BOOK REVIEW: "Breath: A Lifetime in the Rhythm of an Iron Lung"
By Martha Mason, Bloomsbury USA, Paperback, 2010, 368 pages, $16
Martha Mason's "Breath: A Lifetime in the Rhythm of an Iron Lung" is relatively short as memoirs go, but it's not a quick read. Therein lies its strength and weakness. The author's voice and style command praise, but the reader is ultimately left searching for something more substantial.
Mason, born in 1937 in Lattimore, North Carolina, contracted polio as an 11-year-old girl. She spent the next 61 years of her life in the 800-pound bright yellow, steel cylinder that made it possible for her to breathe, only emerging for short intervals to be bathed and turned.
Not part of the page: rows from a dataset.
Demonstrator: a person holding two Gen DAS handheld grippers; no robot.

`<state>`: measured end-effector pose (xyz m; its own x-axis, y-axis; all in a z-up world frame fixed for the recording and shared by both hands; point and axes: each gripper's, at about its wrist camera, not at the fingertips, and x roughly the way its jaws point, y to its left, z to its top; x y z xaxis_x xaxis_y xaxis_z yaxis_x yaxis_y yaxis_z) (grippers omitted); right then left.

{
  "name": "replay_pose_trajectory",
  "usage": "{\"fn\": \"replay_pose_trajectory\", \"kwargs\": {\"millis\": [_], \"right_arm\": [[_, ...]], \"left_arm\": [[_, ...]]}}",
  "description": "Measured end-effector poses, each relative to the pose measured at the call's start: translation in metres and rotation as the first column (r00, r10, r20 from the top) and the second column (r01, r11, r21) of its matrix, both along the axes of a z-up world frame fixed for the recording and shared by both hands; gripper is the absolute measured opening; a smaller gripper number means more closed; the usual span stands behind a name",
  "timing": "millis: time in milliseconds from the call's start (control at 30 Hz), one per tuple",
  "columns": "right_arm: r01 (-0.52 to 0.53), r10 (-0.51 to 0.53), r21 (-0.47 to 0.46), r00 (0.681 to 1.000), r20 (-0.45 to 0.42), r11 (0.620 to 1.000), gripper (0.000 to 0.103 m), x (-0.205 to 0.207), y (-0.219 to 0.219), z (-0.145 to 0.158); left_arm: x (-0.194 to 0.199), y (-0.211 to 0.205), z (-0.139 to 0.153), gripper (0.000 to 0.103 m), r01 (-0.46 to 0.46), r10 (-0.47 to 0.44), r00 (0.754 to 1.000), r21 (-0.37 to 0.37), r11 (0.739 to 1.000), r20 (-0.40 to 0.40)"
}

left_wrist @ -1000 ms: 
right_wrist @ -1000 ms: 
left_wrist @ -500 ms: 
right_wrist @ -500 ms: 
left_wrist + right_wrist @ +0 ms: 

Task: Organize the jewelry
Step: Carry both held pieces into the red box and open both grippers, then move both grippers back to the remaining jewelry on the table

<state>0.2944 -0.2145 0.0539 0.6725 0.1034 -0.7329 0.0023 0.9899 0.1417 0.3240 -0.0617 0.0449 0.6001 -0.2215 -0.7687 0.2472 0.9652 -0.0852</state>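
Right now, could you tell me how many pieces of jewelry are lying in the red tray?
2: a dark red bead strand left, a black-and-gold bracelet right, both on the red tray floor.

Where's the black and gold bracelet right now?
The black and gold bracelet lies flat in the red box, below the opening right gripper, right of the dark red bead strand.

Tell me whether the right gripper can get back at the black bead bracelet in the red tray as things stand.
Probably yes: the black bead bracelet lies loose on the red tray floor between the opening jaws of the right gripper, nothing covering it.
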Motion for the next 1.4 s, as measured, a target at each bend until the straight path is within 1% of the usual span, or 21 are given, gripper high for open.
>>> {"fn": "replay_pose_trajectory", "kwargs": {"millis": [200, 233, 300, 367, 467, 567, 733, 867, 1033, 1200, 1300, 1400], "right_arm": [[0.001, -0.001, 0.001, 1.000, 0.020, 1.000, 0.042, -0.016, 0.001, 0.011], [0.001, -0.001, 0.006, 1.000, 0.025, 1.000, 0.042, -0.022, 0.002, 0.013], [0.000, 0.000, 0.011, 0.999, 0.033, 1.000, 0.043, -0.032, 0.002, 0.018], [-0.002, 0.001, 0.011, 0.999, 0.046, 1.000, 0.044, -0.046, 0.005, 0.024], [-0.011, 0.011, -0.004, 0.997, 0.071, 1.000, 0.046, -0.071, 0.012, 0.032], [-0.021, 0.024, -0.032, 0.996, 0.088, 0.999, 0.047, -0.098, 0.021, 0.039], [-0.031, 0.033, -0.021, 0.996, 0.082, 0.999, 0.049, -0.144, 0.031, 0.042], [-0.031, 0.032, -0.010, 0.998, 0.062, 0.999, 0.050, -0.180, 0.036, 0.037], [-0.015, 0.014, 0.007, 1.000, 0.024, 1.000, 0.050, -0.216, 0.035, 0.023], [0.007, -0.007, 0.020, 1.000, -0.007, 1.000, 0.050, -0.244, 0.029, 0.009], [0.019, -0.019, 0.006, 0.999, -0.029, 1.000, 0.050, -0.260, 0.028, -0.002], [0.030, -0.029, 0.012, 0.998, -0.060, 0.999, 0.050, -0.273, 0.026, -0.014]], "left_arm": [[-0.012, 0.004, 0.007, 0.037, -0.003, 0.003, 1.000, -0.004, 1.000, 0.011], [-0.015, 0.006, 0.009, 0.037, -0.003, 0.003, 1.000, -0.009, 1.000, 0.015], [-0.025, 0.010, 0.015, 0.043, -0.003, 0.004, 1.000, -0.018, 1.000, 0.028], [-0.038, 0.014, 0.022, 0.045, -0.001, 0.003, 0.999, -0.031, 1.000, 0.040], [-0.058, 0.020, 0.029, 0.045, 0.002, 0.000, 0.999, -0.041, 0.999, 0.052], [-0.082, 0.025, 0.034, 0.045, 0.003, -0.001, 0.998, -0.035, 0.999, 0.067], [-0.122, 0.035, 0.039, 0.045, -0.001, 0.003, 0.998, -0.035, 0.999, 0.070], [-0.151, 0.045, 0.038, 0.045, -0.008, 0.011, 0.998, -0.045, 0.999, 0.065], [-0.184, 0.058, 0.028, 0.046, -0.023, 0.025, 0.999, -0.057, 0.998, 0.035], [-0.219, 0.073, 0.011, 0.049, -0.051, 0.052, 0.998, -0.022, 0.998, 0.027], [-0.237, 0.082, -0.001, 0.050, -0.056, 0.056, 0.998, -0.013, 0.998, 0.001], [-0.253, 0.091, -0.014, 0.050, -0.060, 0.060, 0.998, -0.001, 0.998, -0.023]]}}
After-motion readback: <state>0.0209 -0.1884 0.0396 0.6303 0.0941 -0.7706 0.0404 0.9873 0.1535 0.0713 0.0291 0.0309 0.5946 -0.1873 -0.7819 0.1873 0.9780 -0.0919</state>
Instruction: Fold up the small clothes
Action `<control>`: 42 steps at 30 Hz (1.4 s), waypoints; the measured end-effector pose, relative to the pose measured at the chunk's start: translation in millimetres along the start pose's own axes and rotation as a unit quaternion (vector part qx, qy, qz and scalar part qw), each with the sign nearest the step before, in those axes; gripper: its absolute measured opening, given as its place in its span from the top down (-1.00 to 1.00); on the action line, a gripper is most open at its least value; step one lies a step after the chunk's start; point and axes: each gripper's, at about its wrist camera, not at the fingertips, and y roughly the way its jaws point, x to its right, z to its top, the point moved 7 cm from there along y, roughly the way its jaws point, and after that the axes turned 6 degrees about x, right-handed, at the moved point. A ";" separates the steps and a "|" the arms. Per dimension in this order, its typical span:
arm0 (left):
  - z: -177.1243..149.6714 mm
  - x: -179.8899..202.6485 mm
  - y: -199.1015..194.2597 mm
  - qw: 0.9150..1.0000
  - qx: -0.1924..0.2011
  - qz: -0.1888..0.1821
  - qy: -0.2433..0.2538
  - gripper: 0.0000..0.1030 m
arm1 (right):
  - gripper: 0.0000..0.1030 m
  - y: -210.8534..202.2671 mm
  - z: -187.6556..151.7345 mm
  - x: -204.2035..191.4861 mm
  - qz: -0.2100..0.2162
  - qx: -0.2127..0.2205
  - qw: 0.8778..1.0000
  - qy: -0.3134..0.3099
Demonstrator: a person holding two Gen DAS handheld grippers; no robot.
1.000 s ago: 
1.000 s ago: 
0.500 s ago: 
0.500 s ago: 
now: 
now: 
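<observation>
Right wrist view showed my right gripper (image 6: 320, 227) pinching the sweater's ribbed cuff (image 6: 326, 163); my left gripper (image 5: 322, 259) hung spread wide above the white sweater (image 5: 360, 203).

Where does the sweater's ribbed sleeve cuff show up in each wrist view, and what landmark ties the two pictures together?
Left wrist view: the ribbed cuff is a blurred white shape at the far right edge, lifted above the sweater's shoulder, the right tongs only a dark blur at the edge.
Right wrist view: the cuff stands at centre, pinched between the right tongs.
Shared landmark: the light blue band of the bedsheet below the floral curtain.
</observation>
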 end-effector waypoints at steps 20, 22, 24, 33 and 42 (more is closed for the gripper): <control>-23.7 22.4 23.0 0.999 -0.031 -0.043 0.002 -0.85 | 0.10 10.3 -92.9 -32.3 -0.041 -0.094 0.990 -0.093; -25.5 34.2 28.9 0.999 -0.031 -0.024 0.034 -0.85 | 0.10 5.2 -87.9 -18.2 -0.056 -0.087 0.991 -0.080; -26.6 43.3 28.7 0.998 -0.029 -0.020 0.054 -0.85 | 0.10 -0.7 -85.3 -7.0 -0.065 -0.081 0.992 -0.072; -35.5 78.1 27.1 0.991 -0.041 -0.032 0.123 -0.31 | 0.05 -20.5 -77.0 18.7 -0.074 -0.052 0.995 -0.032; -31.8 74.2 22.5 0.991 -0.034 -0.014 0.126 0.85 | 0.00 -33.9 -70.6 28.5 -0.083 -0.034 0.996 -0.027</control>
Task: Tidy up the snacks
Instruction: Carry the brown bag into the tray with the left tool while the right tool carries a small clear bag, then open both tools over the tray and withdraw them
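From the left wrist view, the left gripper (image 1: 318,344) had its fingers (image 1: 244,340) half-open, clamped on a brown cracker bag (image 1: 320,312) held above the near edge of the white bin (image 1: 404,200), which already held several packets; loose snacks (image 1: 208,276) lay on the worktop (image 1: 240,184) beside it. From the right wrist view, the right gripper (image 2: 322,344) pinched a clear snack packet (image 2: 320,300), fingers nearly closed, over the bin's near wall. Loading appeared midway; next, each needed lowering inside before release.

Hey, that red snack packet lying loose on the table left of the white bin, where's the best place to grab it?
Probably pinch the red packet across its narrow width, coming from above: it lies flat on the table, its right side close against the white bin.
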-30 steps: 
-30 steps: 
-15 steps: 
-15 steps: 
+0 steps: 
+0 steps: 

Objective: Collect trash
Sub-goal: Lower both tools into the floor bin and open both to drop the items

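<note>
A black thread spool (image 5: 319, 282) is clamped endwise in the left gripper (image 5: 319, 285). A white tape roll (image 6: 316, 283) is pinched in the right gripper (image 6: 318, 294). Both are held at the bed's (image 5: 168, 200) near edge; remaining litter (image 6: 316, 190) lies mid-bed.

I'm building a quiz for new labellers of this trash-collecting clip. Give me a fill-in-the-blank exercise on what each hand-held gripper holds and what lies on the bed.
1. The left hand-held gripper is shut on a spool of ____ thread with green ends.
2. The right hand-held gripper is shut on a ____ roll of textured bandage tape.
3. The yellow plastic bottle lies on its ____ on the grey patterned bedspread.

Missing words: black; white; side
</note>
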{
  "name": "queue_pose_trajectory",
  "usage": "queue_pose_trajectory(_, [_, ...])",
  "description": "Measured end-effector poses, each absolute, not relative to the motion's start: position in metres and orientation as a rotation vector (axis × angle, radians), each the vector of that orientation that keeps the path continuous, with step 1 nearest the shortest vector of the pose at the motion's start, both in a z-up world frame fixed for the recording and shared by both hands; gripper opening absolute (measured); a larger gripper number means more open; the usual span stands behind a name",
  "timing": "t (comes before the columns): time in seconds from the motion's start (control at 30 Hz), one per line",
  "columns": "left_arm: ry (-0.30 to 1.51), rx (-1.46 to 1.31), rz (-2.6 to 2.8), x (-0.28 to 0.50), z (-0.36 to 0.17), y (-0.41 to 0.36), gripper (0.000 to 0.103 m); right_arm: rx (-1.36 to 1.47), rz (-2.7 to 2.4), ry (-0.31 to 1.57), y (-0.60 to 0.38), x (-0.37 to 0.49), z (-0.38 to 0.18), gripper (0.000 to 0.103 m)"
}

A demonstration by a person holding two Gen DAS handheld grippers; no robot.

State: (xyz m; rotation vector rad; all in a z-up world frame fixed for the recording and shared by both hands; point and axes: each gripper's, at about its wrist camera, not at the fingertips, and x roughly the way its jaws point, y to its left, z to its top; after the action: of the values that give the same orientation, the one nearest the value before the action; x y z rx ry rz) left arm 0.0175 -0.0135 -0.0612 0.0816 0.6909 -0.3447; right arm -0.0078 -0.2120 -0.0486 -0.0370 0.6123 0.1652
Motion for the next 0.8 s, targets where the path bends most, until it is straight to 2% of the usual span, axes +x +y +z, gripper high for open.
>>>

Soon after learning that she will live in an iron lung until she dies (which her doctor then said might be only a few years), Mason resolves never to be a "Barbara" (a helpless, whiny girl in her second-grade class who needed help with everything after she broke her arm). She also credits her enormous will to live and excel to her competitive spirit and her tireless mother, Euphra Mason. She went on to graduate from high school, Gardner-Webb College and Wake Forest University, first in her class at each school. Clearly, Martha possesses no ordinary zest for life.
The memoir begins in Mason's twilight years, as she's caring for her Alzheimer's-stricken mother, the same mother who acted as nurse, scribe and moral buttress to her since contracting polio.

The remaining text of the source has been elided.